According to one embodiment, the first solvent may be an organic solvent that can dissolve the lead halide, the organic or inorganic halide, and the organic material including a functional group containing a nitrogen (N), oxygen (O) or sulfur (S) atom as an electron pair donor, and may be selected from the group consisting of propanediol-1,2-carbonate (PDC), ethylene carbonate (EC), diethylene glycol, propylene carbonate (PC), hexamethylphosphoric triamide (HMPA), ethyl acetate, nitrobenzene, formamide, γ-butyrolactone (GBL), benzyl alcohol, N-methyl-2-pyrrolidone (NMP), acetophenone, ethylene glycol, trifluorophosphate, benzonitrile (BN), valeronitrile (VN), acetonitrile (AN), 3-methoxypropionitrile (MPN), dimethyl sulfoxide (DMSO), dimethyl sulfate, aniline, N-methylformamide (NMF), phenol, 1,2-dichlorobenzene, tri-n-butyl phosphate, o-dichlorobenzene, selenium oxychloride, ethylene sulfate, benzenethiol, dimethylacetamide, diethylacetamide, N,N-dimethylethanamide (DMEA), 3-methoxypropionitrile (MPN), diglyme, cyclohexanol, bromobenzene, cyclohexanone, anisole, diethylformamide (DEF), dimethylformamide (DMF), 1-hexanethiol, hydrogen peroxide, bromoform, ethyl chloroacetate, 1-dodecanethiol, di-n-butyl ether, dibutyl ether, acetic anhydride, m-xylene, p-xylene, chlorobenzene, morpholine, diisopropyl ethylamine, diethyl carbonate (DEC), 1-pentanediol, n-butyl acetate, 1-hexadecanethiol, and mixtures thereof.

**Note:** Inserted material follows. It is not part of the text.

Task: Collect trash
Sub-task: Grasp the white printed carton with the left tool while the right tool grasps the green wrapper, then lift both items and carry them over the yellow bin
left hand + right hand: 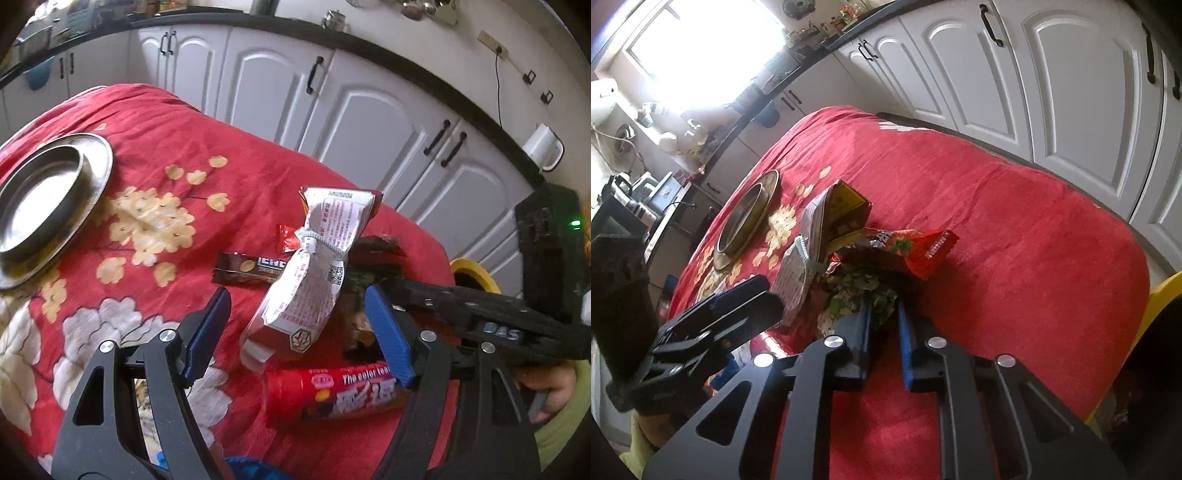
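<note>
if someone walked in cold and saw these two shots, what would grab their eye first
Probably the red flowered tablecloth, then the heap of snack wrappers near its middle, where a white packet tied with a band stands tallest. The left gripper hangs wide open around that packet, while the right gripper, jaws nearly closed, pokes at a green wrapper. A steel plate sits alone toward the left side.

Daylight throughout. Right wrist view: window [698,48] at upper left blown out to white, hazing the counter nearby. Strong fisheye bending of cabinets [369,110] and dark vignette corners in both views. Steel plate [48,199] shows soft glare. Near foreground slightly blurred.
</note>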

The first solvent may be added in an excessive amount. Preferably, the first solvent is added in such an amount that the weight ratio of the lead halide to the first solvent is 1:1-3.

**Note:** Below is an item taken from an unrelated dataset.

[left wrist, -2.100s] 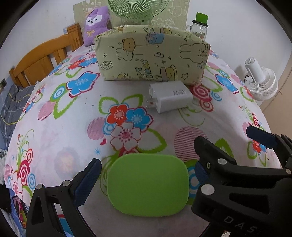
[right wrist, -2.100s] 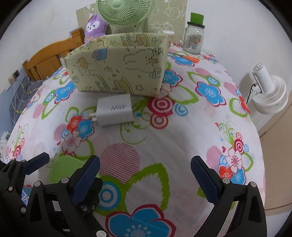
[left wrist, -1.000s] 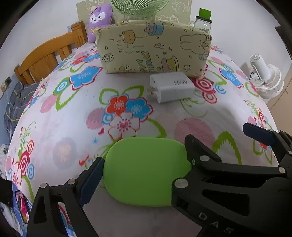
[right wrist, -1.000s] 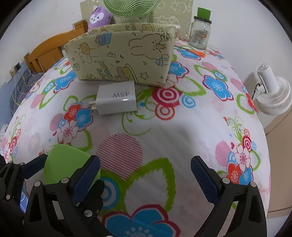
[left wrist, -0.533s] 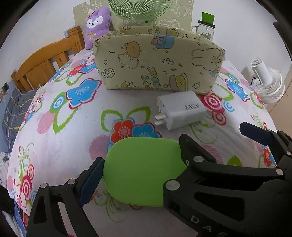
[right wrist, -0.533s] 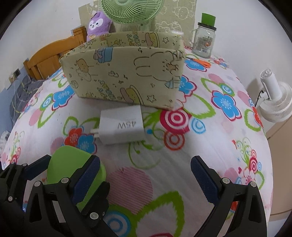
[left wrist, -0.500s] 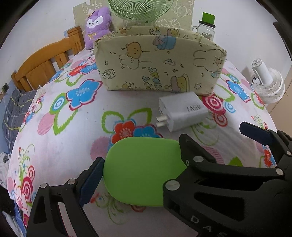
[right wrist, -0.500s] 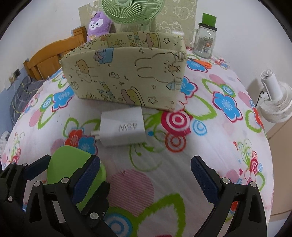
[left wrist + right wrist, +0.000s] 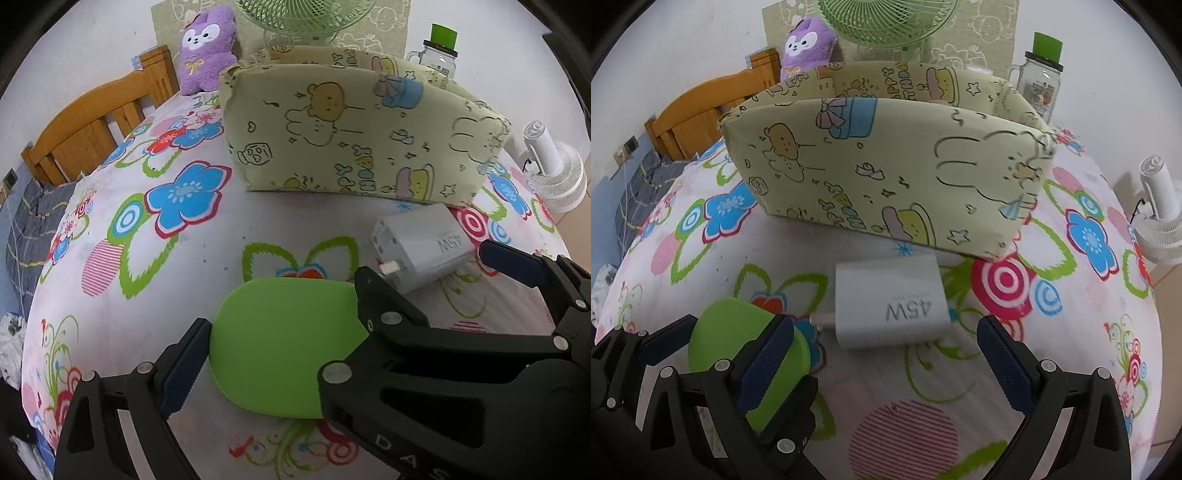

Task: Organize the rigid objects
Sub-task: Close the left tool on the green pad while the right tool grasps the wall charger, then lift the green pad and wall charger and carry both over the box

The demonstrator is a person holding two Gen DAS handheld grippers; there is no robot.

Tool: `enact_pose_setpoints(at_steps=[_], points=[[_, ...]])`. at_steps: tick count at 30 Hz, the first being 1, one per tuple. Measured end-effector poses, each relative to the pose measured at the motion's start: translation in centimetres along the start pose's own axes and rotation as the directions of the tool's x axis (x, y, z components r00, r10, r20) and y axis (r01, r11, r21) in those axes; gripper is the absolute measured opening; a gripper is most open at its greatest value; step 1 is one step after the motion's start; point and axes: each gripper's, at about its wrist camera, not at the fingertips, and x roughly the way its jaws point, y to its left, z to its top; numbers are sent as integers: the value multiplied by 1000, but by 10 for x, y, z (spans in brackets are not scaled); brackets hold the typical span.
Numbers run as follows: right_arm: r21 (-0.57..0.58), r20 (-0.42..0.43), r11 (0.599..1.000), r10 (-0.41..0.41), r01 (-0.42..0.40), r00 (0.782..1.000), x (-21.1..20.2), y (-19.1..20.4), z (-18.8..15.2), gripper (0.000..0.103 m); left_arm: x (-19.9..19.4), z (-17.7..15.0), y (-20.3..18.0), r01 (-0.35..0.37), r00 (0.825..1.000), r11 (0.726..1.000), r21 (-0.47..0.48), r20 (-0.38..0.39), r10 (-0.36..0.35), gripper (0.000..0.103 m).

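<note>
Risk of the green pad (image 9: 284, 343) slipping from the left gripper (image 9: 280, 328) or knocking the white charger (image 9: 890, 306), lying close at two o'clock. Pinched wide across its edges, raised off the flowered cloth (image 9: 110, 302). Right gripper (image 9: 882, 354) spread, empty, charger just beyond at twelve o'clock. Storage box (image 9: 886, 177) farther on at twelve.

Green fan (image 9: 306, 14) cut off by top edge, both views. Green pad's (image 9: 284, 343) right side hidden behind right gripper (image 9: 417, 280); in right wrist view its lower part sits behind left gripper (image 9: 716, 339). Charger (image 9: 424, 243) prongs partly covered by a black finger (image 9: 384, 295). Fabric box (image 9: 886, 177) interior mostly out of sight. Small print on charger too tiny to read.
</note>
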Motion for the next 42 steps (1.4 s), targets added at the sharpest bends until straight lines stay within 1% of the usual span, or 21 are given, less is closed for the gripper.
enact_pose_setpoints(at_steps=[5,6,8,10,11,12,21,28,31,32,33,36,42], points=[[30,-3,1000,-8,8,1000,10,1,6,100,8,9,6,7,1000,1000,24,-4,-6,95],[40,-5,999,-7,7,1000,11,1,7,97,9,10,6,8,1000,1000,30,-3,-8,95],[56,-4,998,-6,7,1000,14,1,8,95,12,13,8,15,1000,999,42,-3,-15,95],[55,6,998,-4,4,1000,15,2,11,90,14,16,9,21,1000,998,53,-2,-21,95],[52,10,999,-4,4,1000,15,3,11,83,15,17,10,24,1000,998,57,-2,-24,95],[50,1,999,-22,22,1000,16,4,12,75,15,18,10,26,1000,998,62,-2,-26,95],[85,-26,995,-47,49,999,16,2,15,74,17,23,11,52,999,994,98,-6,-52,95],[124,-15,989,-85,86,996,-1,-3,16,74,3,27,5,73,997,988,133,14,-76,95],[153,-13,984,-90,91,996,-11,-7,15,74,-7,26,1,82,996,987,141,29,-87,95],[161,-12,983,-92,92,996,-14,-8,15,72,-10,26,0,84,995,986,143,33,-90,95],[156,-4,981,-119,118,993,-18,-8,14,59,-12,25,-1,76,996,987,145,37,-82,95],[167,-31,981,-93,96,995,-20,-10,13,58,-19,25,-3,80,995,985,150,41,-87,95],[162,-12,983,-89,90,996,-25,-9,1,59,-22,13,-5,72,996,986,153,38,-79,95]])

According to one embodiment, the second solvent may be a nonpolar or weakly polar solvent that is capable of selectively removing the first solvent. For example, the second solvent may be selected from the group consisting of acetone-based solvents, C₁-C₃alcohol-based solvents, ethyl acetate-based solvents, diethyl ether-based solvents, alkylene chloride-based solvents, cyclic ether-based solvents, and mixtures thereof.

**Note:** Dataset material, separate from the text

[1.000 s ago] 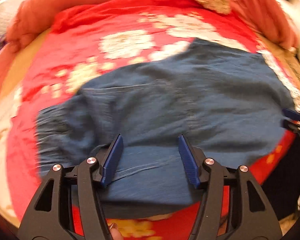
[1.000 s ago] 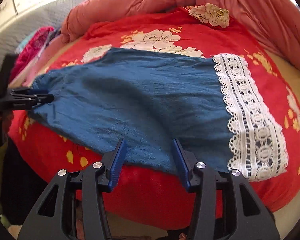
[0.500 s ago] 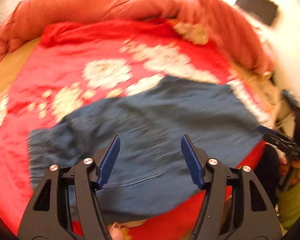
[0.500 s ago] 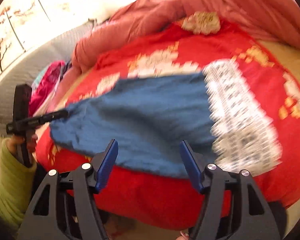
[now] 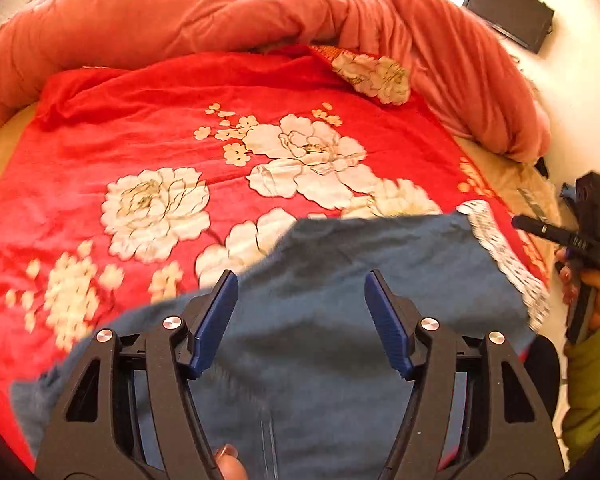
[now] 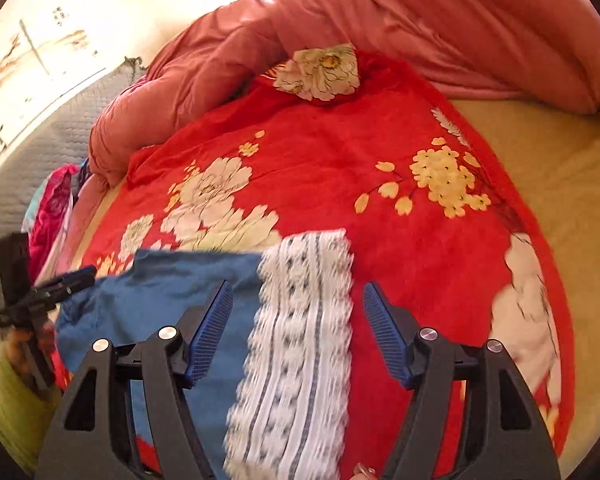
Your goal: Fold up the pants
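The blue pants point(image 5: 360, 264) lie flat on the red floral blanket point(image 5: 140, 128), with their white lace hem point(image 6: 296, 360) at the right end. My left gripper point(image 5: 300, 278) hovers over the waist end. Its jaws are opening, and nothing is pinched between the pads. My right gripper point(image 6: 297, 285) hangs above the lace hem, also opening and holding nothing. In the left wrist view the right gripper point(image 5: 520, 224) shows at the right edge, in a hand with a green sleeve. In the right wrist view the left gripper point(image 6: 86, 272) shows at the left, beside the waist end.
A pink quilt point(image 5: 260, 12) is bunched along the back of the bed. Beige mattress point(image 6: 560, 184) shows to the right of the blanket. Bright clothes point(image 6: 52, 204) lie piled at the far left. A dark box point(image 5: 508, 12) sits on the floor beyond.
Both grippers have drawn back from the pants and risen a little, and their jaws stand wider. The right wrist view has swung from the blue cloth onto the lace hem.
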`<action>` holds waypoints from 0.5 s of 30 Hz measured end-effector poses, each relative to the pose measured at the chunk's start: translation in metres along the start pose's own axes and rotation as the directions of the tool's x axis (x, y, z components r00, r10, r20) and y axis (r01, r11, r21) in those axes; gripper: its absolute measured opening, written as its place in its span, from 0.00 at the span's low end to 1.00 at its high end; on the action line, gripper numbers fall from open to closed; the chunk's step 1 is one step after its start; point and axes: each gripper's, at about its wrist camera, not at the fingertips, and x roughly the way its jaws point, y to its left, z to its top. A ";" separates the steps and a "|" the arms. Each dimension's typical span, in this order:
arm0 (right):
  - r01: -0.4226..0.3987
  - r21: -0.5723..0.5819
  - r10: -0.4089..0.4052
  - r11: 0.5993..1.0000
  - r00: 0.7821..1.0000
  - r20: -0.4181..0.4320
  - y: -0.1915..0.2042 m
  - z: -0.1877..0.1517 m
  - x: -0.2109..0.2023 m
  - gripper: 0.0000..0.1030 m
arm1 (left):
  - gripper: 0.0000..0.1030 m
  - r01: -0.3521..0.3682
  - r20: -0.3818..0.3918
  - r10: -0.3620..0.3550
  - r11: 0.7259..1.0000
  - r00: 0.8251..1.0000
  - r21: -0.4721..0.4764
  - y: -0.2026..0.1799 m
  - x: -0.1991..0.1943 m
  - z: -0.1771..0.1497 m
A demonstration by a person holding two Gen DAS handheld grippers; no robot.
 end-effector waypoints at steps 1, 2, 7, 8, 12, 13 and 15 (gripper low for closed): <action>-0.021 0.004 0.021 1.000 1.000 -0.021 -0.002 0.006 0.007 0.64 | 0.56 0.001 -0.010 -0.001 1.000 1.000 0.005 0.001 0.007 0.005; -0.055 0.007 0.055 0.998 0.997 -0.048 -0.004 0.013 0.018 0.64 | 0.56 0.004 -0.017 -0.004 1.000 1.000 0.005 0.004 0.015 0.010; -0.059 0.045 0.065 0.997 0.987 -0.147 -0.017 0.025 0.060 0.60 | 0.49 0.086 -0.048 -0.088 0.995 0.995 -0.045 0.020 0.045 0.027; -0.062 0.046 0.069 0.997 0.984 -0.162 -0.018 0.024 0.065 0.55 | 0.48 0.094 -0.053 -0.096 0.995 0.994 -0.045 0.021 0.046 0.027; -0.120 0.045 0.125 0.992 0.979 -0.159 -0.020 0.019 0.069 0.35 | 0.44 0.140 -0.108 -0.147 0.988 0.983 -0.072 0.025 0.064 0.025; -0.140 0.041 0.144 0.989 0.978 -0.152 -0.019 0.019 0.068 0.30 | 0.44 0.153 -0.135 -0.164 0.984 0.977 -0.086 0.026 0.070 0.022; -0.154 0.001 0.153 0.988 0.979 -0.134 -0.010 0.017 0.064 0.25 | 0.41 0.174 -0.155 -0.189 0.979 0.970 -0.105 0.026 0.076 0.017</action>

According to one embodiment, the use of toluene and chlorobenzene as general volatile solvents for the preparation of the perovskite from the lead halide adduct may lead to low reproducibility because the quality of the perovskite is significantly dependent on dripping amount and/or spinning rate of washing solution and the difference in solubility between the solvent for washing and the solvent in the precursor solution. In contrast, high reproducibility of the perovskite film can be obtained using the second solvent, preferably a diethyl ether-based solvent, regardless of spin coating condition if enough amount of the second solvent is used for dissolving the first solvent completely.
The combined use of the first and second solvents for the preparation of the lead halide adduct allows the product to have a denser structure because the use of the volatile second solvent enables removal of the first solvent, ensuring rapid and uniform crystallization.
According to one embodiment, the lead halide adduct may form a transparent thin film. The lead halide adduct in the form of a thin film may be heated to a temperature of 30° C. or above, preferably 40° C. or above or 50° C. or above. For example, the lead halide adduct may be heated to the temperature range of 30° C. to 150° C. to form the desired perovskite. The heating may be performed at a temperature of 30° C. to 80° C. and subsequently at a temperature of 90° C. to 150° C. The additional heating allows the perovskite crystal to have a dense structure. The annealing process enables the removal of the organic ligand corresponding to Q in Formula 4 from the crystal structure of the lead halide adduct, leading to the formation of the perovskite. According to one embodiment, the resulting perovskite thin film may have a dark color, such as dark brown.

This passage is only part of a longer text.